▶ **Brief**
As the answer, set down the lines below from the one containing "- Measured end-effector" through the one containing "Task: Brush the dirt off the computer", exactly and inclusively, and no others.

▶ **Provided data**
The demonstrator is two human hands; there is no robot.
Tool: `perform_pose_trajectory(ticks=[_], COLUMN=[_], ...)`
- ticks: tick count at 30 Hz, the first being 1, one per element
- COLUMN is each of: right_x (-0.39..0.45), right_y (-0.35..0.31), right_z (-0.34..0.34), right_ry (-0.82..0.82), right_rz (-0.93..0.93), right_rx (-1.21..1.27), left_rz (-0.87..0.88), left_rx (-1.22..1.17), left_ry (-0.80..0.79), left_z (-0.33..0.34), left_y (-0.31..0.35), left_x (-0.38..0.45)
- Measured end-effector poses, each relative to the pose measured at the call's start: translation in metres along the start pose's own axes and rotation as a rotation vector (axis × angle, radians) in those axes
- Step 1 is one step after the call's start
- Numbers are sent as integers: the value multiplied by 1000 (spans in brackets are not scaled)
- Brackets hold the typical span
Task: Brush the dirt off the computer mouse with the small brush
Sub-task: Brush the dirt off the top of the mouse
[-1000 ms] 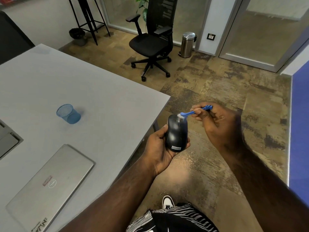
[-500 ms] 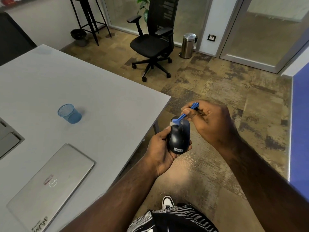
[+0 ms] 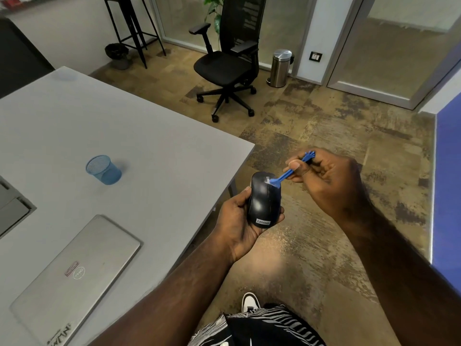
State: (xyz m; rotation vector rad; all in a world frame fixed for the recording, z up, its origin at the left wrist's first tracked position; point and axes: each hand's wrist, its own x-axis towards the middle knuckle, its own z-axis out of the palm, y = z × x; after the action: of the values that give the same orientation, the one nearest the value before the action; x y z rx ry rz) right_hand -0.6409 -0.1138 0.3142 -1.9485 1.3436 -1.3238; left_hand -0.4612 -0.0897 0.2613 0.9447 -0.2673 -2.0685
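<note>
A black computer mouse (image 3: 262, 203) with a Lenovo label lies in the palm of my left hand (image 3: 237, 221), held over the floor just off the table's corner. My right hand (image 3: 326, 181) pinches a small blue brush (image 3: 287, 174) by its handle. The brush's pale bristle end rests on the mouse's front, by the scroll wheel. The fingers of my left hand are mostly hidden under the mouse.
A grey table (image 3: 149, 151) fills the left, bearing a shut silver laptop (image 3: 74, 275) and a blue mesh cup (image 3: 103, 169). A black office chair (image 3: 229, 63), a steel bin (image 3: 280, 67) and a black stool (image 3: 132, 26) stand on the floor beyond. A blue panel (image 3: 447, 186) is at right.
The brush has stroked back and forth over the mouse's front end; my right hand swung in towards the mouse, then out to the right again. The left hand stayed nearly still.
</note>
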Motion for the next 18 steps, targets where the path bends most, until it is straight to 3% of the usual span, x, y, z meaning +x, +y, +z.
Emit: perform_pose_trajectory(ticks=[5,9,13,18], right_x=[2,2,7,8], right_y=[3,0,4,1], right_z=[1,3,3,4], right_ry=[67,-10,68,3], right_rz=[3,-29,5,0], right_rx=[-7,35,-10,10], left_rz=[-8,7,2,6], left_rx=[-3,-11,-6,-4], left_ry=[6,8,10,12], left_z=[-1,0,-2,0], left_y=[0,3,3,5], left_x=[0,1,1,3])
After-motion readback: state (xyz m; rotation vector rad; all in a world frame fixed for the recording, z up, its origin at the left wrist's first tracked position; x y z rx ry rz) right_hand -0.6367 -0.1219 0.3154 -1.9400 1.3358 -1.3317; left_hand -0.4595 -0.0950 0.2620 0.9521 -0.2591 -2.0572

▶ **Response**
- Measured end-effector poses, each relative to the pose measured at the call's start: translation in metres along the start pose's own axes and rotation as a rotation vector (axis × angle, radians) in those axes
- Step 1 is one step after the call's start
- Numbers are sent as integers: the value multiplied by 1000 (spans in brackets are not scaled)
- Brackets hold the typical span
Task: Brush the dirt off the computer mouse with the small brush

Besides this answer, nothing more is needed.